Asıl kökleri Anadolu olan Balkan Türkleri'nin Anadolu'ya geldiklerinde göçmen ve muhacir nitelendirilmelerinin garip olduğunun altını çizen Prof. Dr. Yusuf Halaçoğlu, "Bunları çocuklarımıza ve toplumumuza mal etmemiz gerekir. Gidip eski topraklarınızı, vatanınızı, yurdunuzu muhakkak ziyaret etmeniz gerekir. Bunu ihmal etmemek gerekir. Geride bıraktığımız izler yavaş yavaş ortadan kaybolmaya başladı. Bunun yaşatılması için her kişi kendi geldiği bölgeyi gidip görmeli, oradaki eserleri kalıcı hale getirmeli, görüntülemeli, oradaki yerel yöneticilerle temas kurup varlıklarının devamını sağlamalıdır.

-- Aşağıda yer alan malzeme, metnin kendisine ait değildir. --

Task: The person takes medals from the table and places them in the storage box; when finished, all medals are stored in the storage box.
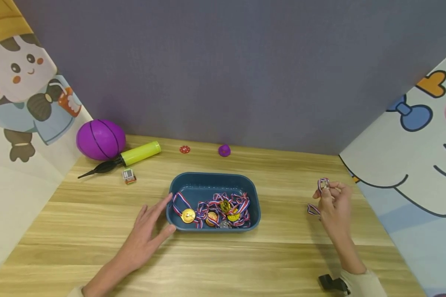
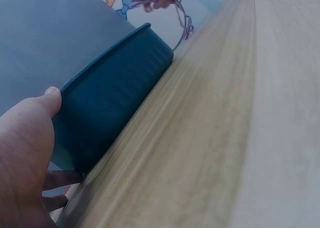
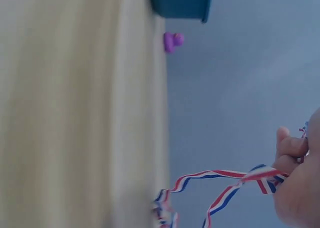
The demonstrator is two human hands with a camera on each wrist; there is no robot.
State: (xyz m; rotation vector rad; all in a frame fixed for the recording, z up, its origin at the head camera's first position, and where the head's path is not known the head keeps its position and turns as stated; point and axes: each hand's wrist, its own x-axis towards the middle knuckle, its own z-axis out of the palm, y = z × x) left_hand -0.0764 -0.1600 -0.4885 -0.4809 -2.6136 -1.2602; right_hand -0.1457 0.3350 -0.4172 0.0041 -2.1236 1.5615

Bunun kazanılabilmesi için de Anadolu'ya gelmiş olan 600–7000 bin civarındaki mübadilin bu hassasiyeti birlikte göstermeleri gerekir." diye konuştu.
"BALKAN TOPLUMU, OSMANLI'YA MİNNETTAR OLMALI"
Osmanlı İmparatorluğu'nun Balkan ve Avrupa toplumunu medeniyetle tanıştırdığını ve benliklerini Osmanlı'nın hoşgörülü devlet anlayışı sebebiyle devam ettirdiklerine de değinen Prof. Dr. Halaçoğlu, "Gösterdiğimiz insanlık, Avrupa'nın fikri yapısını değiştirdi. Avrupa'nın köle ticaretine bağlı tutumunu ortadan kaldırdık, adaleti getirdik. Bugün balkanlarda yaşayan değişik milletler hala kendi benlikleri muhafaza edebiliyorsa, Osmanlı Devleti'nin o hoş görüsüne ve emperyalist olmamasına bağlıdır. Osmanlı, balkanlarda fethettiği topraklarda yaşayanları zorlamamış, baskı altına almamıştır. Herkes olduğu gibi kalmıştır. Kendi din, dil kültürlerini muhafaza edebilmişlerdir. Herkes ne derse desin bu açık ve nettir." ifadelerini kullandı.